Modeling with workflows
trees_split <- initial_split(trees_cleaned %>% mutate(diam = log10(diam)), prop = 0.8)
trees_training <- training(trees_split)
trees_testing <- testing(trees_split)
trees_recipe <- recipe(trees_training, diam ~ .) %>%
update_role(tree_id, address, new_role = "id") %>%
step_indicate_na(date_planted) %>%
# really dummy imputation
step_mutate(date_planted = if_else(!is.na(date_planted), date_planted, as.Date('1950-01-01'))) %>%
step_other(all_nominal_predictors(), threshold = 0.01) %>%
step_dummy(all_nominal_predictors())
linear_model_spec <- linear_reg() %>% set_engine("lm")
tree_workflow_lm <- workflow() %>%
add_model(linear_model_spec) %>%
add_recipe(trees_recipe)
fitted_workflow_lm <- tree_workflow_lm %>% fit(trees_training)
tidy(extract_recipe(fitted_workflow_lm), 3)
## # A tibble: 35 × 3
## terms retained id
## <chr> <chr> <chr>
## 1 legal_status DPW Maintained othe…
## 2 legal_status Permitted Site othe…
## 3 legal_status Undocumented othe…
## 4 species Acacia melanoxylon :: Blackwood Acacia othe…
## 5 species Arbutus 'Marina' :: Hybrid Strawberry Tree othe…
## 6 species Callistemon citrinus :: Lemon Bottlebrush othe…
## 7 species Corymbia ficifolia :: Red Flowering Gum othe…
## 8 species Cupressus macrocarpa :: Monterey Cypress othe…
## 9 species Eriobotrya deflexa :: Bronze Loquat othe…

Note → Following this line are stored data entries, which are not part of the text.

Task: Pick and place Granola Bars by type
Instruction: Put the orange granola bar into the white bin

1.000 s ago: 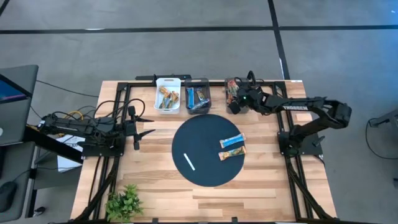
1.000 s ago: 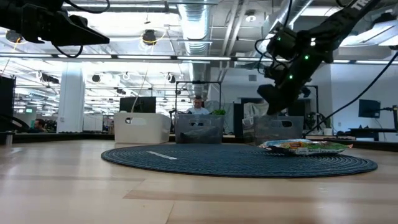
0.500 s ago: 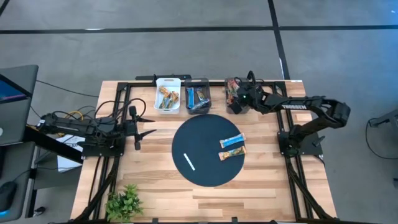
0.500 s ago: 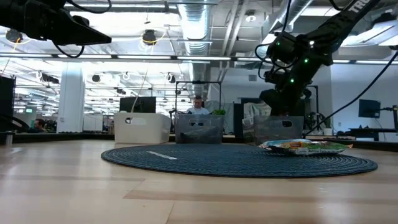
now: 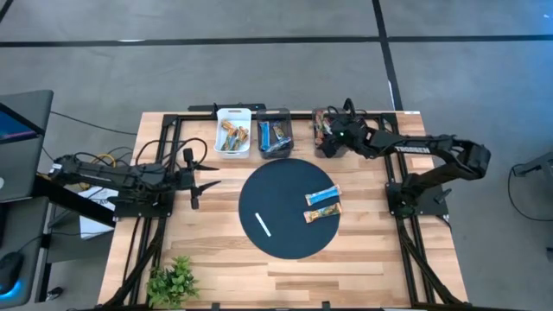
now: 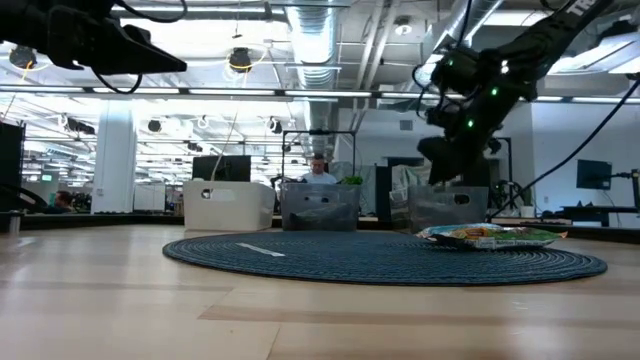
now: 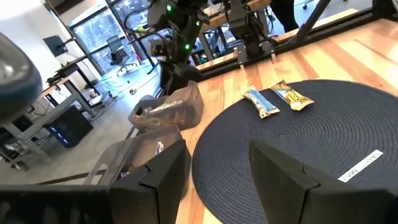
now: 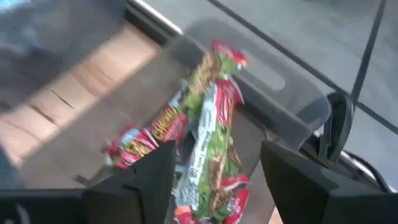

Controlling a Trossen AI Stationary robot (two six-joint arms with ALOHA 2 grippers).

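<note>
Two granola bars lie flat on the round dark mat [image 5: 276, 186]: a blue one [image 5: 322, 196] and an orange-brown one [image 5: 322, 212]. Red-and-green bars [image 8: 208, 143] lie in the clear bin [image 5: 323, 117] at the back right. My right gripper [image 8: 217, 180] hangs open just above them, over that bin [image 8: 292, 106], with nothing between its fingers. My left gripper [image 7: 217, 180] is open at the table's left, level and facing the mat, clear of everything.
A white bin [image 5: 233, 131] with orange-brown bars and a dark bin [image 5: 275, 134] with blue bars stand at the back, left of the clear bin. A thin white stick [image 5: 263, 225] lies on the mat. A small green plant [image 5: 173, 281] stands at the near left corner.
My right gripper has opened over the clear bin while staying in place.
</note>
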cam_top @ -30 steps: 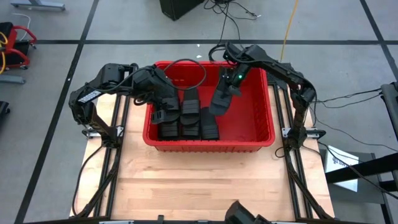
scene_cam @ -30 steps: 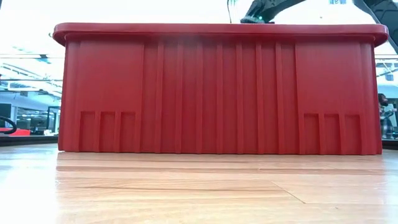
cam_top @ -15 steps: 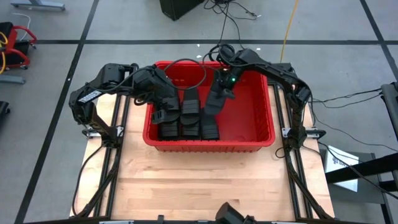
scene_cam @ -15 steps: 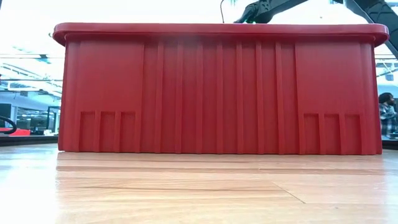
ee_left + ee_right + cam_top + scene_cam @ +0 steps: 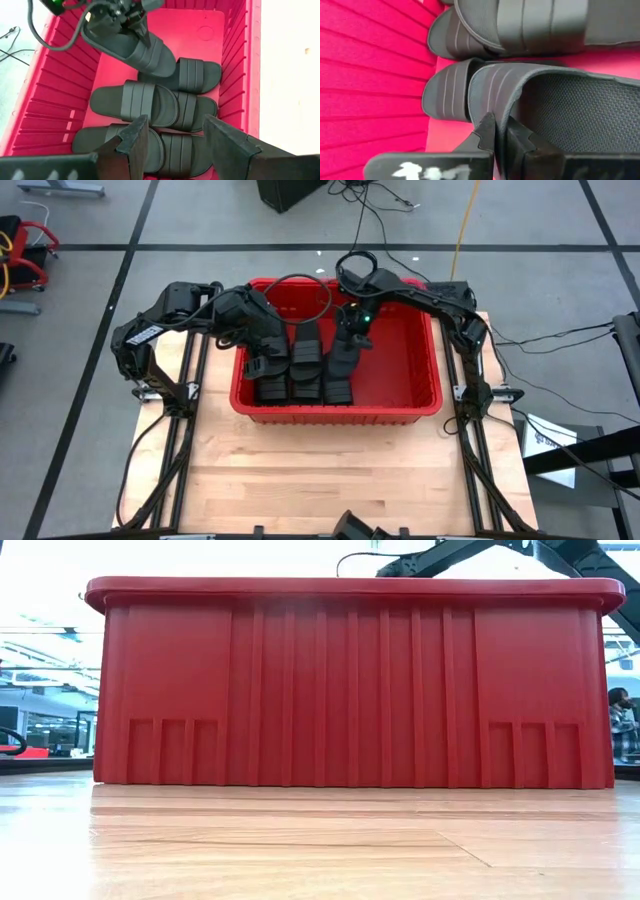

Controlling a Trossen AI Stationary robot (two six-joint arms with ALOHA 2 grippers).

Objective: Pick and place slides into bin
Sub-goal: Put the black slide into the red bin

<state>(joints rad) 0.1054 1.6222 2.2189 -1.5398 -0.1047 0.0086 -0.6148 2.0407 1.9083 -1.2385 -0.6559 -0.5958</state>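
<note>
Grey floor surrounds the counter (image 5: 330,480), where the bin (image 5: 420,395) stands. Right pincer (image 5: 352,340) is clamped on a slide (image 5: 127,42) low over the slides (image 5: 150,102) already inside. Left pincer (image 5: 172,142) hovers open, empty. Released tilted, it may land crooked atop the others.

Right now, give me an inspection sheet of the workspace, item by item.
Surface: wooden table, bare in front of the bin.
Job's things: red bin holding slides; one slide held tilted above them.
Clutter: nothing seen.
Grippers: right gripper shut on that slide's sole edge; left gripper open, over the bin's left side.
Cables: black loops over the bin's rim; yellow cable on floor.
Surroundings: grey floor, red cart.
</note>
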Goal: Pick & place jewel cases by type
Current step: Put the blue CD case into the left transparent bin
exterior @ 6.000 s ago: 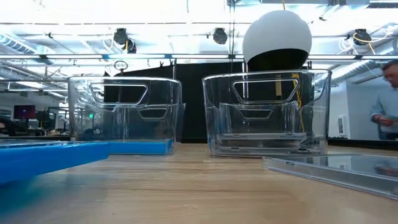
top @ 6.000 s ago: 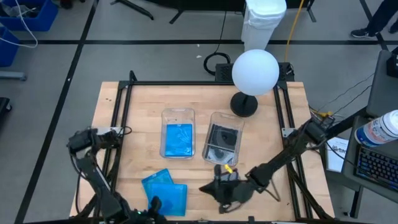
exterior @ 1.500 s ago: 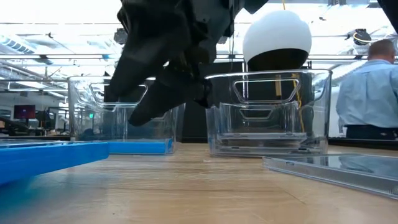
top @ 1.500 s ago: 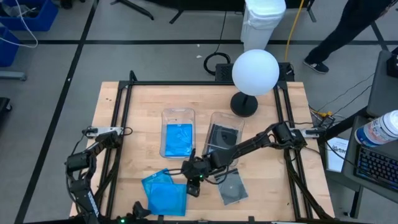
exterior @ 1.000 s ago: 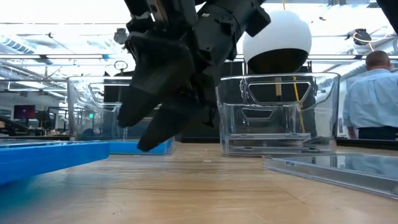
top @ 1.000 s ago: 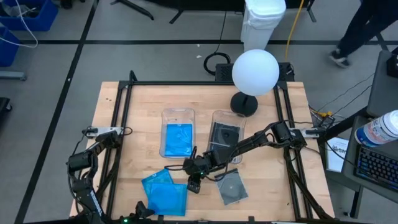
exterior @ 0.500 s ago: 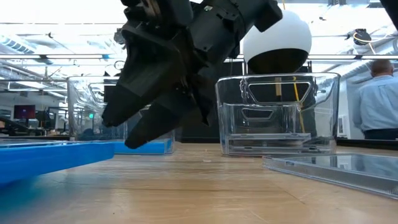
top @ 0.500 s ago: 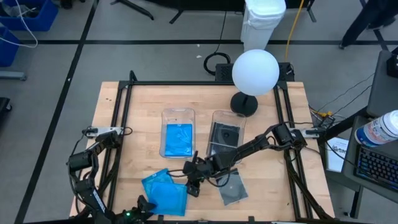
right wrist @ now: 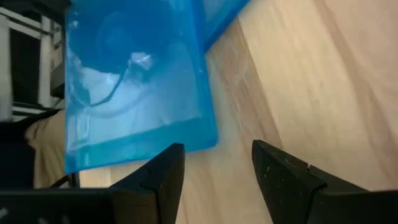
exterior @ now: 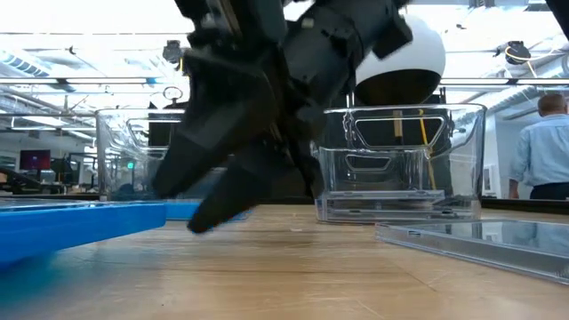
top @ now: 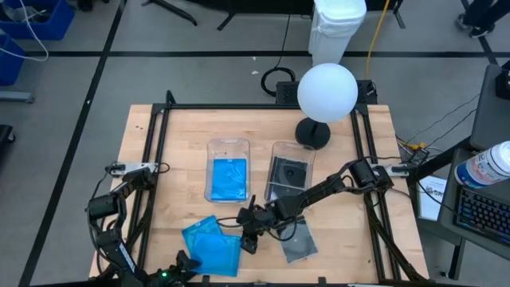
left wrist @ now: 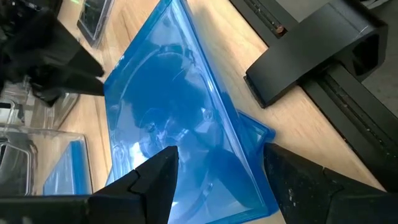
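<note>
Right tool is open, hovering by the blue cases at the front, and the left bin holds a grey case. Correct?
Not quite. The left bin holds a blue case; the grey one is in the right bin, as the high view shows. The rest stands: the right tool is open, empty, beside the blue cases at the front.

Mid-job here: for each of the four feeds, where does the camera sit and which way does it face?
High: overhead, straight down; both arms, right end effector open beside the blue jewel cases.
Low: at tabletop height, looking across; right end effector before two clear bins.
Left wrist: looks past the open left end effector at the blue jewel cases.
Right wrist: looks down past its end effector at the blue cases.
Shared: the blue cases appear in all four.
</note>
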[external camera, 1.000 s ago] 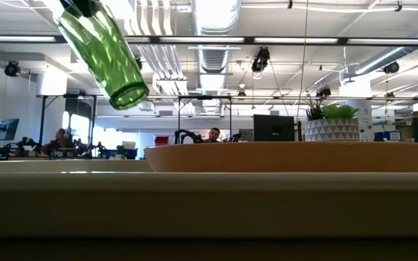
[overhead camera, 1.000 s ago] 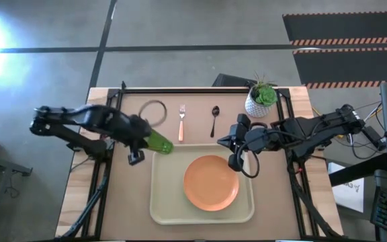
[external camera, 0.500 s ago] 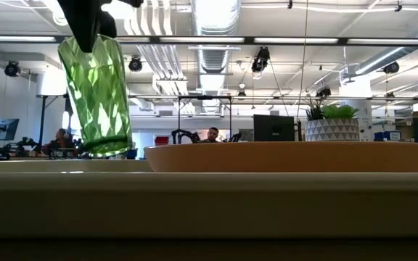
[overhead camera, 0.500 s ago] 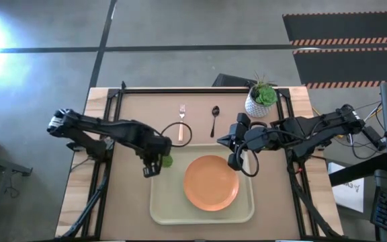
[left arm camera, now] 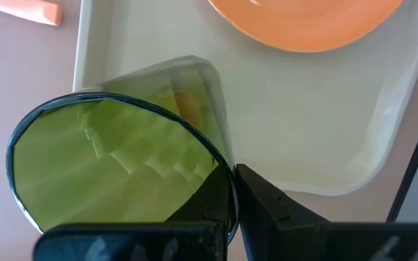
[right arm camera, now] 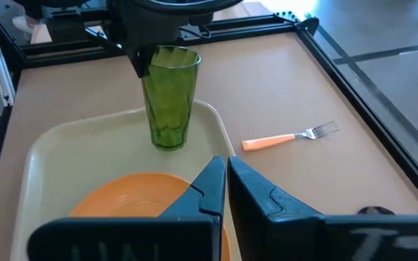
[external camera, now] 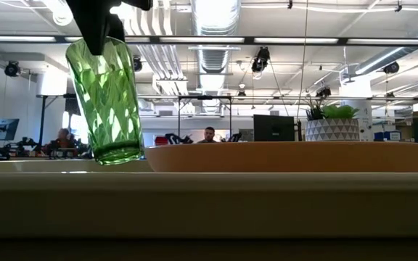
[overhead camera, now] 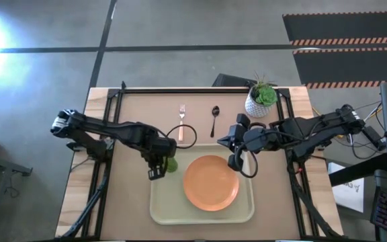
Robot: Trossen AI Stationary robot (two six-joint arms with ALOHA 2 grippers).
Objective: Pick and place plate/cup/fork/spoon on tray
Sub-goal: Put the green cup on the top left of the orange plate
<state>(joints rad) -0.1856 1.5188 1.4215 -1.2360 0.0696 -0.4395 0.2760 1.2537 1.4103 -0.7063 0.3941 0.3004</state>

## 10 species Ficus microcarpa nitida 'Green Gem' :: Indian Laurel Fig … othe…
## # ℹ 25 more rows
tidy(extract_fit_parsnip(fitted_workflow_lm))
## # A tibble: 41 × 5
## term estimate std.error statistic p.value
## <chr> <dbl> <dbl> <dbl> <dbl>
## 1 (Intercept) 6.35e+1 4.22e+0 15.1 3.57e- 51
## 2 site_order -3.08e-3 1.15e-4 -26.9 1.66e-158
## 3 date_planted -4.19e-5 4.83e-7 -86.8 0
## 4 latitude 5.56e-1 4.03e-2 13.8 2.75e- 43
## 5 longitude 6.78e-1 3.28e-2 20.7 6.99e- 95
## 6 na_ind_date_planted -6.22e-1 9.62e-3 -64.7 0
## 7 legal_status_Permitted.Site 1.07e-1 4.51e-3 23.8 4.47e-125
## 8 legal_status_Undocumented 7.55e-2 6.51e-3 11.6 4.43e- 31
## 9 legal_status_other 6.61e-2 9.22e-3 7.16 7.88e- 13
## 10 species_Arbutus..Marina.....Hybrid.St… -3.67e-1 8.20e-3 -44.8 0
## # ℹ 31 more rows
trees_testing$pred_lm <- predict(fitted_workflow_lm, trees_testing)$.pred
rmse(trees_testing, diam, pred_lm)
## # A tibble: 1 × 3
## .metric .estimator .estimate
## <chr> <chr> <dbl>
## 1 rmse standard 0.316
Different model, same recipe
rand_forest_spec <- rand_forest(
mode = 'regression',
mtry = 3,
trees = 50,
min_n = 10
) %>%
set_engine('ranger')
tree_workflow_rf <- tree_workflow_lm %>%
update_model(rand_forest_spec)
fitted_workflow_rf <- tree_workflow_rf %>% fit(trees_training)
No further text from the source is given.